There has been debate over the last couple of weeks between the TaxPayers’ Alliance and Greengauge 21 on the merits of HS2 compared with upgrading the existing rail network.
What the exchange of views has illuminated is that there is no getting away from the basic finding that there is a good business case for HS2. Its benefit:cost ratio (BCR) is well over the threshold 2:1 benchmark that DfT sets itself.
It is also true that DfT’s work reveals that there might be a package of measures (Rail Package 2a) that achieves a similar score; whether the BCR value for HS2 or RP2a is higher depends on the assumption made of whether RP2a has rolling stock leased or treated as a capital expense. In practice, the rolling stock for an RP2a-style upgrade, which would be implemented through the franchising system, would be leased, and not purchased outright.
On the other hand, HS2 is a capital project where it would be normal in appraisal to treat rolling stock as a capital item, along with other front end costs. After all, looking at the obvious precedent, we find that Eurostar owns its existing fleet (and will own its new trains too, rather than lease them).
On that basis, RP2a, which is by far the best performing of the rail alternatives to HS2 (see below) has a lower BCR than HS2.
Rail Package 2a is an upgrade of existing lines. The experience of the earlier version of this approach (the West Coast Route Modernisation project) is relevant. Its costs were estimated at £2.1bn. The outturn cost was £9bn and it entailed a decade of on-line works, which was hugely disruptive to rail users. There is much greater risk and uncertainty around early line of route cost estimates than those made for new-build. Upgrades typically take longer than originally programmed too. Custodians of scarce public funds must take such factors into account.
They must also take into account as best they can what will have been achieved upon completion. In the case of RP2a, a situation will have been created in which any further similar developments designed essentially to create additional capacity will have poor benefit cost performance. Rail Packages 3, 4 and 5 which extend the concept of line of route upgrades have BCRs of 1.11, 1.01 and O.85 respectively. So what happens then? Belatedly, the Government of the day would discover it should have built HS2 all along, because that would be the only course left open that represents value for money. Adopting Rail Package 2a would be short-sighted and store up problems for the future.

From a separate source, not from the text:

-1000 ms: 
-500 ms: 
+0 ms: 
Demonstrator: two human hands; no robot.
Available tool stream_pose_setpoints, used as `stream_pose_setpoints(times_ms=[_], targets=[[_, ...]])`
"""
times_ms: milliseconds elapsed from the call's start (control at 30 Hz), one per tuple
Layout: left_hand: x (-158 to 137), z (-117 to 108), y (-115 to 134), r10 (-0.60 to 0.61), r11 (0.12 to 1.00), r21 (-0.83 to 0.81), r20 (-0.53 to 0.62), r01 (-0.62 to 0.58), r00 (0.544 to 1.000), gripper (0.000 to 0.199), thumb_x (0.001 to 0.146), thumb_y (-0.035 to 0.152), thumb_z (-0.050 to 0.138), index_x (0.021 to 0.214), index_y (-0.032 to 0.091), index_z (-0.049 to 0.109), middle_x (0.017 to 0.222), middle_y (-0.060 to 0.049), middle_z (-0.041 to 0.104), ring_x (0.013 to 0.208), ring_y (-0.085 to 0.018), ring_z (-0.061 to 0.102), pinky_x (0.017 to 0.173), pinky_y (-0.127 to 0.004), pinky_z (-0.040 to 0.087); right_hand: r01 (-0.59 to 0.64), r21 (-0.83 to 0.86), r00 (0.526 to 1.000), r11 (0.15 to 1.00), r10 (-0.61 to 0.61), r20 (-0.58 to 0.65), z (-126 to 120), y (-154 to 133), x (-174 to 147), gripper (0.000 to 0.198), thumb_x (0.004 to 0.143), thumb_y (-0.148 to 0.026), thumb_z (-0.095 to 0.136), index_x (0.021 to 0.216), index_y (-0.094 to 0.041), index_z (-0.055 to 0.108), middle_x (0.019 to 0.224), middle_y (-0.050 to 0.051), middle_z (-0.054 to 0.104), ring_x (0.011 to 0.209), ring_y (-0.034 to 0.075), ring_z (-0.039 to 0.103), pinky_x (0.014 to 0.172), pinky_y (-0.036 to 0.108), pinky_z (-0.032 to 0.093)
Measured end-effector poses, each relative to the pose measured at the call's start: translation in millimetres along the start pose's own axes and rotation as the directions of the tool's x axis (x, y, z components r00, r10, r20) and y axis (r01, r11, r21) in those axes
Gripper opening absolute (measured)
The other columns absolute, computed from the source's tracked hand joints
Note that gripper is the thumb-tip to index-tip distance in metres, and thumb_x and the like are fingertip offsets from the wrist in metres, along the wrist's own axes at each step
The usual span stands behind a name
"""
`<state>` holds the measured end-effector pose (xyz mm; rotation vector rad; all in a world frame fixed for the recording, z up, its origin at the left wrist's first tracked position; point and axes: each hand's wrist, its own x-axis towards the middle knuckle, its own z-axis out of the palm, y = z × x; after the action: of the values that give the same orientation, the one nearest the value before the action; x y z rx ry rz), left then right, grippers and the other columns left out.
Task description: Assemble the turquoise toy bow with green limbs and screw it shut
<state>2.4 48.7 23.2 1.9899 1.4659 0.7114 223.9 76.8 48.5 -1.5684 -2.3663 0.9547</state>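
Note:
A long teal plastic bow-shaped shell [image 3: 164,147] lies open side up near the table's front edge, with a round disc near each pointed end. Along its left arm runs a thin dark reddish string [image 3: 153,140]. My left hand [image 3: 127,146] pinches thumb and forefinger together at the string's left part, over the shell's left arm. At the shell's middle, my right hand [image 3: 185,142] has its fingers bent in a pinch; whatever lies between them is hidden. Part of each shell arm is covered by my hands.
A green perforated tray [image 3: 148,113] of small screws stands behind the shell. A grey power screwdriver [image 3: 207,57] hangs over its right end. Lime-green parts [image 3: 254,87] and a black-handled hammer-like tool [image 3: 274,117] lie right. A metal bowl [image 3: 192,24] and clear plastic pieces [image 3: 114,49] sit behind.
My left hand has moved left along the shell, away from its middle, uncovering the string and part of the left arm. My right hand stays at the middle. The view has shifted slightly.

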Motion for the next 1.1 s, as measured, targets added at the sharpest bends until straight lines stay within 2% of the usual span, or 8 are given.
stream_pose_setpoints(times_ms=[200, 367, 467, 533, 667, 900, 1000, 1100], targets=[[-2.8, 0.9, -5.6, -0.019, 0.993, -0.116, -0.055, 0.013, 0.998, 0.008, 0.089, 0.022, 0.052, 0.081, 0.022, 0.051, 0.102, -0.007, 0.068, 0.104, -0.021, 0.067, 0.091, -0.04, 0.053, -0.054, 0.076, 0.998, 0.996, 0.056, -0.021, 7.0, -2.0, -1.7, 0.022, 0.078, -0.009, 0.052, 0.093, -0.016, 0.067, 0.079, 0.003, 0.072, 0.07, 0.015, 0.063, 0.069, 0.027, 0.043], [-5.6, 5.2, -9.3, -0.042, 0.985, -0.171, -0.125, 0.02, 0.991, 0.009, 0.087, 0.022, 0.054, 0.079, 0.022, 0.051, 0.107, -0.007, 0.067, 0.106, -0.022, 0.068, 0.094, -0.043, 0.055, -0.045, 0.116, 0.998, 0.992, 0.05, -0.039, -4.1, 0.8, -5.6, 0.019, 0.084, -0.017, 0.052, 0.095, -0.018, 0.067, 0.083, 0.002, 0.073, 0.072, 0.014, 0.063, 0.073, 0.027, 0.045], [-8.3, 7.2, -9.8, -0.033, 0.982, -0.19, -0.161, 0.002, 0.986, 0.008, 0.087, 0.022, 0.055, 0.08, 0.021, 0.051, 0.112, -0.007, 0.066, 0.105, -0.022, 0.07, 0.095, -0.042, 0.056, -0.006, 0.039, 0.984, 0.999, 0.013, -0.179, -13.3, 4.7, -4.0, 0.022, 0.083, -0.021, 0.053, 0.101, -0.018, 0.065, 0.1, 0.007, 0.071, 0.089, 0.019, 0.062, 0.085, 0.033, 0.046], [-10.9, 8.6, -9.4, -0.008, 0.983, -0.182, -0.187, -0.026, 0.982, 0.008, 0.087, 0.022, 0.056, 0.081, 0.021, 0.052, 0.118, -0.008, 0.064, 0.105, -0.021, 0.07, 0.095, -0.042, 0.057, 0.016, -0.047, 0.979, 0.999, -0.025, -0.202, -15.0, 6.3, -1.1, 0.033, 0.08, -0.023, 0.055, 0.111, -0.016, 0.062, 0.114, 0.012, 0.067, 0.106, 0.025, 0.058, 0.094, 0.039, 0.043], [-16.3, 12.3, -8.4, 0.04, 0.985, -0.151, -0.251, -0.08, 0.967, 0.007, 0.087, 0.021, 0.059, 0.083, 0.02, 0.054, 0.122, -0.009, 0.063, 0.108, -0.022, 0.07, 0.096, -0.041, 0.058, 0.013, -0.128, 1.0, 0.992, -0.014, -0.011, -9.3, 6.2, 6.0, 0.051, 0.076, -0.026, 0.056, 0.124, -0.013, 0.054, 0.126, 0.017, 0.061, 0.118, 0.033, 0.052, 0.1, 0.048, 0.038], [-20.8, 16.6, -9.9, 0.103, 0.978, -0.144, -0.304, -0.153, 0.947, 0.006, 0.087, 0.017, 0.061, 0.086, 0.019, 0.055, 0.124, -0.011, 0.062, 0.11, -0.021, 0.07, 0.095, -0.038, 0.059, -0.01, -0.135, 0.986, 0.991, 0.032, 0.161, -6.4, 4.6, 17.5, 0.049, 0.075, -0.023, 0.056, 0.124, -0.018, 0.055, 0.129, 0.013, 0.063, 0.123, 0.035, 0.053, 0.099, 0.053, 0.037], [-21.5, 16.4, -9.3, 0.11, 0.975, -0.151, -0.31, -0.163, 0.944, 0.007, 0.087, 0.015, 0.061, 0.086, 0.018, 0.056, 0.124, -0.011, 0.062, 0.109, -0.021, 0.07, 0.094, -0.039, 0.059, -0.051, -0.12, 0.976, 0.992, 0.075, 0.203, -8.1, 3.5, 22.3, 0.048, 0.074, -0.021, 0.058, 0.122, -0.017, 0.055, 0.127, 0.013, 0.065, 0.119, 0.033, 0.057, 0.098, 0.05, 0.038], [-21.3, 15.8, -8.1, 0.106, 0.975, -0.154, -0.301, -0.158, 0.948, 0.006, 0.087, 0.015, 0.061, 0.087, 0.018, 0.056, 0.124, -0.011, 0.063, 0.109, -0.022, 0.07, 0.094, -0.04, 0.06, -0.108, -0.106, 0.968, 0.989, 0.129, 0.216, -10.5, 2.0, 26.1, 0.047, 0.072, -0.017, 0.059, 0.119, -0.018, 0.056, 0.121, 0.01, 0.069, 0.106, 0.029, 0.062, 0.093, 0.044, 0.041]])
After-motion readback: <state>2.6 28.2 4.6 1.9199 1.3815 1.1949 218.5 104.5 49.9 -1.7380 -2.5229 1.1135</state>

It is also instructive to look again at what government is trying to achieve with HS2. The objectives were clearly set out in the March 2010 ‘Green Paper’: Cm 7827 High Speed Rail. In summary the objectives were seen as improving capacity, connectivity and sustainability, and supporting growth in the regions. The latter were seen as comprising:
- Increasing urban economic productivity
- Supporting growth in Britain’s core cities (where the evidence presented showed very clearly how prosperity (measured as £GVA/head) declines with rail journey time to London
- Supporting housing growth (the Milton Keynes/South Midlands growth area was highlighted)
- Supporting London’s long term competitiveness.
Some of these objectives are met by increasing capacity; some rely on much quicker journey times. RP2a delivers a small improvement in journey times and fails to deliver on a good proportion of the broader policy objectives. While put up as an alternative, in truth it is a very partial one.
The overall aim is to develop a truly national high-speed network in which HS2 is a very important first stage, a network that can, amongst other things, provide an alternative to short-haul flights. Large-scale tinkering with today’s railway in the RP2a mould will never allow rail to win over travellers from air in the large London – central Scotland market, for example.
The Coalition Government has made clear that it wants to see a re-balancing of the national economy, both across sectors and regions, and that it sees high-speed rail as a significant contribution to this over-arching policy objective. We have had a decade of incremental investment, delivering the most valuable of the investments in the West Coast corridor of the RP2a type. The ambitions set for our national economy require a step change in connectivity so that businesses choose to locate development out of the overcrowded wider south east.
Let’s summarise.
HS2 has a good business case – and actually this is not disputed – except that the TPA research note argued the growth forecasts are too high. We disagree, because they are based on growth rates lower than the trends of the last 10 – 15 years, (and this is the case across longer distance rail flows, not just the West Coast, which as has fairly been pointed out, has seen an upgrade in this period) and because the published business case assumes that all growth comes to a halt in 2033 (which can only be described as one of the least likely outcomes!).
One – but only one – of the alternative ways of increasing rail capacity examined by DfT also has a good business case, but:
1. It creates a position in which, upon completion, the only worthwhile way forward is to build HS2
2. It has greater risk and uncertainty
3. It fails to deliver against several of the objectives set for HS2 by both the last and the current Government.